→ Problem to work on: If a line of the records contains the word "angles", list it.
***
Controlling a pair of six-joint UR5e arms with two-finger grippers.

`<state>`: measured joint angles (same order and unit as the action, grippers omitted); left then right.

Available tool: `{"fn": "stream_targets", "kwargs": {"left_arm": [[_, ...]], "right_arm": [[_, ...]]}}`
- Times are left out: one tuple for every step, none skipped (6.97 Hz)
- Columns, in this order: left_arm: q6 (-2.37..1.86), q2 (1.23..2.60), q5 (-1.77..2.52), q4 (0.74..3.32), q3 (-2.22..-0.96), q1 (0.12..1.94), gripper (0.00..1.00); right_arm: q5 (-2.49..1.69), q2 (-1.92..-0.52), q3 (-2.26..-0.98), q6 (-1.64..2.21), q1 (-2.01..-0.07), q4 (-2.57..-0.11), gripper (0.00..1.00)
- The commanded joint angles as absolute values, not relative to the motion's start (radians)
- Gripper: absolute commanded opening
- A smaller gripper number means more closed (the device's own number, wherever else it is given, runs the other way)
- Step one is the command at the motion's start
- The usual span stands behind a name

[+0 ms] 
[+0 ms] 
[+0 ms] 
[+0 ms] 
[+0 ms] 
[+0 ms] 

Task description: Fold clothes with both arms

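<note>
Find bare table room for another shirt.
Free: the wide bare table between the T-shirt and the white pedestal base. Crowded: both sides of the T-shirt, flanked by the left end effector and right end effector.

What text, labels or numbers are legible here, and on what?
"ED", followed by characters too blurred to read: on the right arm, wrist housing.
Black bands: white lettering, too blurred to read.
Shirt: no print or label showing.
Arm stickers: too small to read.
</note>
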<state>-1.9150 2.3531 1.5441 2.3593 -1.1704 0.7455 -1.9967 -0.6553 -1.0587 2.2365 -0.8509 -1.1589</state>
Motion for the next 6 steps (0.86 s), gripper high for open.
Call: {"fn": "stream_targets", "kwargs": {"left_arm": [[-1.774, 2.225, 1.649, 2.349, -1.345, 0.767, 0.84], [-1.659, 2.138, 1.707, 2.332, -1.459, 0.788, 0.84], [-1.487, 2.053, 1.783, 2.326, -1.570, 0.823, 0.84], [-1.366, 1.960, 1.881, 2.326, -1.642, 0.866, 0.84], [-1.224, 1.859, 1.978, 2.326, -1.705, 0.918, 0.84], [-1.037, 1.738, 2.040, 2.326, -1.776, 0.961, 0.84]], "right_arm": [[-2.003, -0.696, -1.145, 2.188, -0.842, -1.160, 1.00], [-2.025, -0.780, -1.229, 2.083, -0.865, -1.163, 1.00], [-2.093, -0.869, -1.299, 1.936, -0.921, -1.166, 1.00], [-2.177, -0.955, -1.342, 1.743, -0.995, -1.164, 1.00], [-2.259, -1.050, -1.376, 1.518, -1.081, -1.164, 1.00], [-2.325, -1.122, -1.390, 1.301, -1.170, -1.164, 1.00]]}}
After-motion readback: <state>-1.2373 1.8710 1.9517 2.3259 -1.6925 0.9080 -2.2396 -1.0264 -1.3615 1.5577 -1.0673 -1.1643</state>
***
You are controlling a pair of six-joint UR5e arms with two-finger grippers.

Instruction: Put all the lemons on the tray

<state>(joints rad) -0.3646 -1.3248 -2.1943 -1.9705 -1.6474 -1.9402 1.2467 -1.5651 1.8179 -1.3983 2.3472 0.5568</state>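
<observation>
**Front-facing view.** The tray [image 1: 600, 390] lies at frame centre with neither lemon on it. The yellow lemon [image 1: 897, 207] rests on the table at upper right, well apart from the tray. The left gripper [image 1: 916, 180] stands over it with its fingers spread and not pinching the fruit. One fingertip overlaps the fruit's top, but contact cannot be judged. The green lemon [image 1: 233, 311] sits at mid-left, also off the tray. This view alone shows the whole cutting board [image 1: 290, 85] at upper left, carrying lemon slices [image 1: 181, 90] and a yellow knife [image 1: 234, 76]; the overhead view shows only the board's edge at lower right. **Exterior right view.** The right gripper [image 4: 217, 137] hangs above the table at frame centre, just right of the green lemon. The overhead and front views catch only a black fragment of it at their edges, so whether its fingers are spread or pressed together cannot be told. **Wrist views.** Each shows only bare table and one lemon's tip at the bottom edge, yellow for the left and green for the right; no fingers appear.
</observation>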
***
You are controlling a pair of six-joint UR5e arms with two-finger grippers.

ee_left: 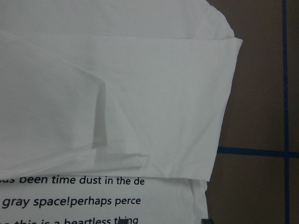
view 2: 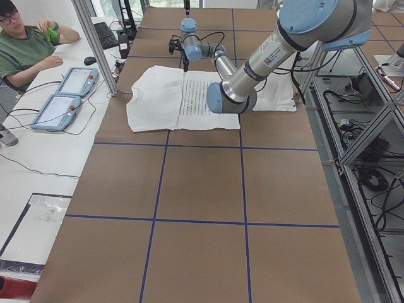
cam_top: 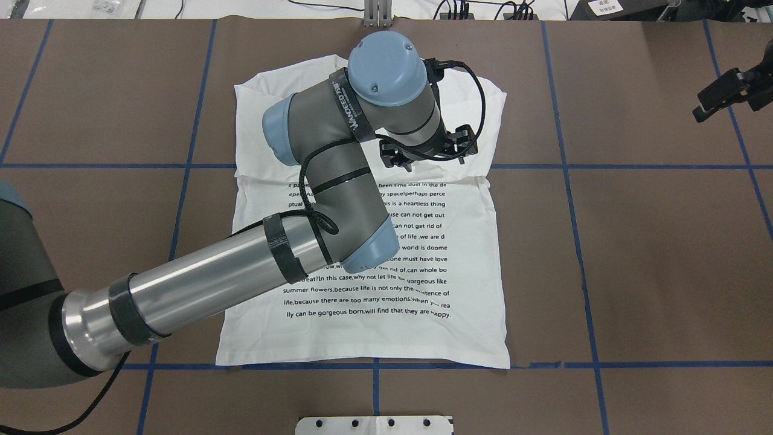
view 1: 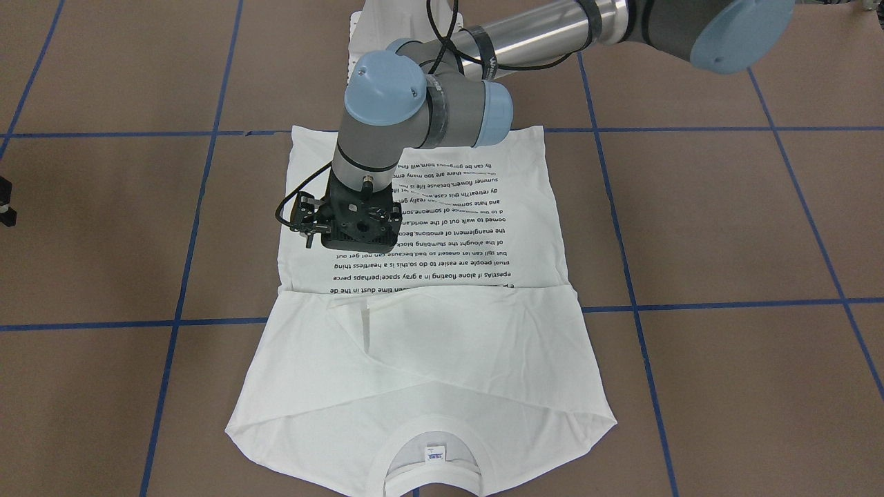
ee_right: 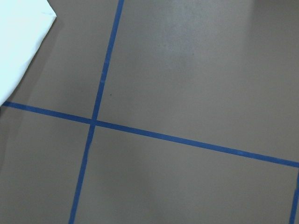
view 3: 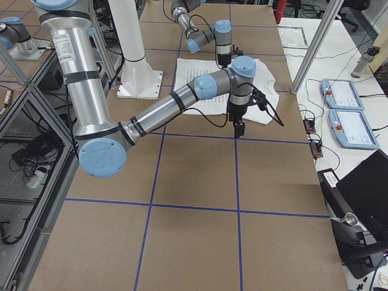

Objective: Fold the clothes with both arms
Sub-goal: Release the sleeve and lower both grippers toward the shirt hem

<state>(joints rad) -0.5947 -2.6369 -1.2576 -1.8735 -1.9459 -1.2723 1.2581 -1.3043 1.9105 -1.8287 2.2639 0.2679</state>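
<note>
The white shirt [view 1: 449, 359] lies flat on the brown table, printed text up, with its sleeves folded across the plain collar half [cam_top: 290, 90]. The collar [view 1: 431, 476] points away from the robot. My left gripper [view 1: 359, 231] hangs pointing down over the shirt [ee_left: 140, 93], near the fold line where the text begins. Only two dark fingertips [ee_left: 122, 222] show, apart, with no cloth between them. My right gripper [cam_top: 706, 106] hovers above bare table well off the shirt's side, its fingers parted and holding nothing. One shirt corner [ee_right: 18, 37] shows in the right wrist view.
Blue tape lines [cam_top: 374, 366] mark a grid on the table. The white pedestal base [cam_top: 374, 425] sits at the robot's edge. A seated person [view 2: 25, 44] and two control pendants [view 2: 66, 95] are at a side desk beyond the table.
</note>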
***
→ Task result:
`<state>`: measured joint angles (same order and unit as the action, grippers omitted); left then right.
- The commanded joint angles as absolute values, not relative to the motion's start (radians)

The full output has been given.